It's funny to see this coming from RAH, because this film was my springboard back into Marvel films, after I noted that none other than Robert Redford has a supporting role, and indeed, Mr. Redford is onscreen for a good portion of time in the film. I also noticed Jenny Augitter in a small role.
I opted to go to my local AMC Theatre for the IMAX DMR 3D screening before noon, which was $12.50. While I don't support fake IMAX, I just think of the theatre as the largest "regular" screen, and thus, the most effective presentation of the film.
So, the night before, I managed to pick up a Blu-ray copy of the first Captain America film (the Blu-ray copies of these films are still very expensive, and don't even start on the Blu-ray 3D copies) and sat down with it. I wanted to like it more than I did, with its WWII setting, but bad CGI for the smaller version of the character and what looked like bad CGI/make-up combination for Red Skull dampened my enjoyment a lot.

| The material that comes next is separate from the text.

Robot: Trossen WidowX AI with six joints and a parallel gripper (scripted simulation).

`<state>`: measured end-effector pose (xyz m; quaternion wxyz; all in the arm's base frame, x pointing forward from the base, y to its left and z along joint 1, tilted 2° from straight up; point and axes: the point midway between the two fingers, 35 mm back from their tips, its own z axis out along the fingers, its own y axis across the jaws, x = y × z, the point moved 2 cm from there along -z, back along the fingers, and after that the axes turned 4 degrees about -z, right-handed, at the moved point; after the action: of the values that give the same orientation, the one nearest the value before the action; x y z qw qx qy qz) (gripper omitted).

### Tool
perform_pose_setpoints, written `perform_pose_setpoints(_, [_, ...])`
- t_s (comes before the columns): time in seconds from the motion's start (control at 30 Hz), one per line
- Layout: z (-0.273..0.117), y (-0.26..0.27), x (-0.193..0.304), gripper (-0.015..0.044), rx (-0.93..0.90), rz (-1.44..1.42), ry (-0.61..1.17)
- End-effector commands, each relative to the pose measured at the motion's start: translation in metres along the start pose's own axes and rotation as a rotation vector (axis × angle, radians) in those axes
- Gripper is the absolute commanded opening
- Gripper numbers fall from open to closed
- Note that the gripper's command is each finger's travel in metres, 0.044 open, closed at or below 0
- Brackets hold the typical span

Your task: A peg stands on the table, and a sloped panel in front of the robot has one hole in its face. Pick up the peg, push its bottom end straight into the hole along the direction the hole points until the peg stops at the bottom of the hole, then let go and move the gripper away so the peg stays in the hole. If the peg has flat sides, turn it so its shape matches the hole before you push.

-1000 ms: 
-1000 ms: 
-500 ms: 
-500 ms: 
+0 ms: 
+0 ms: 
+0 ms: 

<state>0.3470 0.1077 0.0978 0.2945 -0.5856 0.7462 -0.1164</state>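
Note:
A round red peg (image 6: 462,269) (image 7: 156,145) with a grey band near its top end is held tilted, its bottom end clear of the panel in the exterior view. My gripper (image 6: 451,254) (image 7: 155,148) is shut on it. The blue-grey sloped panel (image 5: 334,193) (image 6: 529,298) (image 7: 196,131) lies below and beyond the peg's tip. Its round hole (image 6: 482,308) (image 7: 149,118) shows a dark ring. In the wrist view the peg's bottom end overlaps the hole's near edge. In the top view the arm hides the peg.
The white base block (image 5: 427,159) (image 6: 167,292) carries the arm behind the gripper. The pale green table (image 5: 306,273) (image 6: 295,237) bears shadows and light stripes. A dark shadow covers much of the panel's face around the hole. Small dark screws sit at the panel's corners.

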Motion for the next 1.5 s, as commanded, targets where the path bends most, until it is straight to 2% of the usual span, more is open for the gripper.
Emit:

The second film was notably better than its predecessor, and after watching it, I went out and got Iron Man 2, The Avegers, and Iron Man 3 3D, all of which I watched to catch up on the mythos, and all of which I enjoyed more than the Captain America films. This little lot cost me almost $80, because Iron Man 3 was over $32, so I opted for the 3D edition, which was a mere $5 more. Retailers sure know where to set the prices for these things.

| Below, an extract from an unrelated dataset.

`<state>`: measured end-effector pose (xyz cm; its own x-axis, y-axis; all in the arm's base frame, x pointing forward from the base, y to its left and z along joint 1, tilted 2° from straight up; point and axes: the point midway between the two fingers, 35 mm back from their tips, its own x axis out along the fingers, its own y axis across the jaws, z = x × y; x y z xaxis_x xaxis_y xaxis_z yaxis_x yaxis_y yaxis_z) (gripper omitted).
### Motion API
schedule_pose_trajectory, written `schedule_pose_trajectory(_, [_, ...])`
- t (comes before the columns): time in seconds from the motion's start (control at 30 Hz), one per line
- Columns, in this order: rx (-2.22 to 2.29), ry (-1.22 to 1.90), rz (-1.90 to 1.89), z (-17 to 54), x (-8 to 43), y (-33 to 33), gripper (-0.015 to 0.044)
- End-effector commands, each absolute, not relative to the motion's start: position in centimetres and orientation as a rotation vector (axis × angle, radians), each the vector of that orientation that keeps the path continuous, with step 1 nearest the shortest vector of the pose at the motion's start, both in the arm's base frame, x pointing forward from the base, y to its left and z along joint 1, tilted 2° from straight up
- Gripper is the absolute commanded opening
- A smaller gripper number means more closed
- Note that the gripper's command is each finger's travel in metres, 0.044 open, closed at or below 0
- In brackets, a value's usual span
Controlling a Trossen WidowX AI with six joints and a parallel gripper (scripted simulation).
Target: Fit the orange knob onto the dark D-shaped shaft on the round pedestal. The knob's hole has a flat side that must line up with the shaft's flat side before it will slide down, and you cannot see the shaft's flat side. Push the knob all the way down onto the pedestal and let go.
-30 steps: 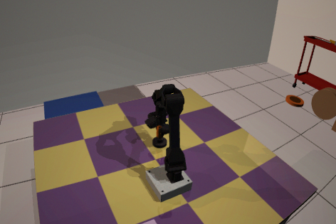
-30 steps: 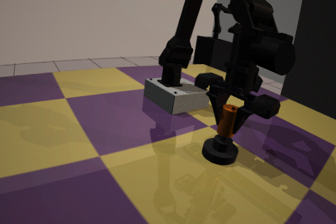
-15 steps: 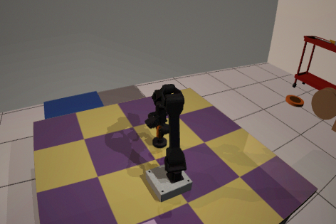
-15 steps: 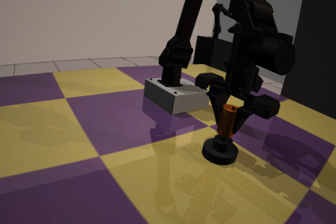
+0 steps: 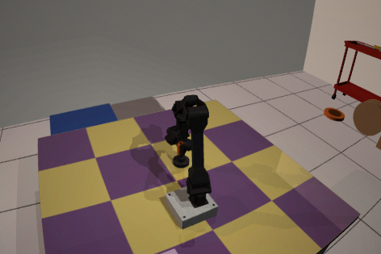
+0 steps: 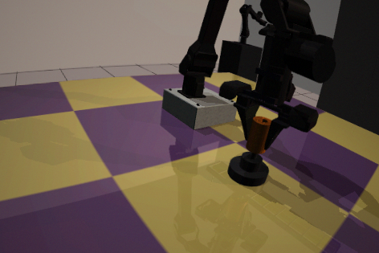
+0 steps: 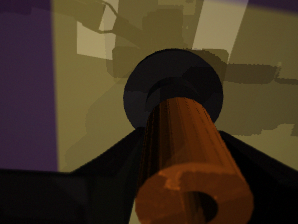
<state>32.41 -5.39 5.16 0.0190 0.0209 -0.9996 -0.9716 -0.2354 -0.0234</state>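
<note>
black gripper jaws [image 5: 180, 147] [image 6: 257, 139] clamped on the ribbed orange cylindrical knob [image 5: 180, 148] [image 6: 258, 135] [image 7: 182, 135]
the knob stands slightly tilted between them; below the jaws sits the dark round stepped pedestal [image 5: 181, 163] [image 6: 247, 173] [image 7: 137, 95], a short gap showing under the knob's lower end, bridged by a thin dark shaft [image 6: 254, 156].
</note>
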Motion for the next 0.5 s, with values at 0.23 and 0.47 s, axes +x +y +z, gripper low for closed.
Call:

I don't think it's a stretch to say that superhero movies have become the widescreen epics of the early 21st century. All of them are well-made, competently acted, and offer varying amounts of stunning visuals. These are the movies to run to in theaters, and the studios definitely promote the as such. Sometimes, they even win major awards and become critical darlings.
The only thing that may ruin them for posterity is their over-reliance on digital tools and effects. I imagine all of these films will look quite quaint in twenty years time. But that is the price that the industry will pay for embracing digital, I suppose.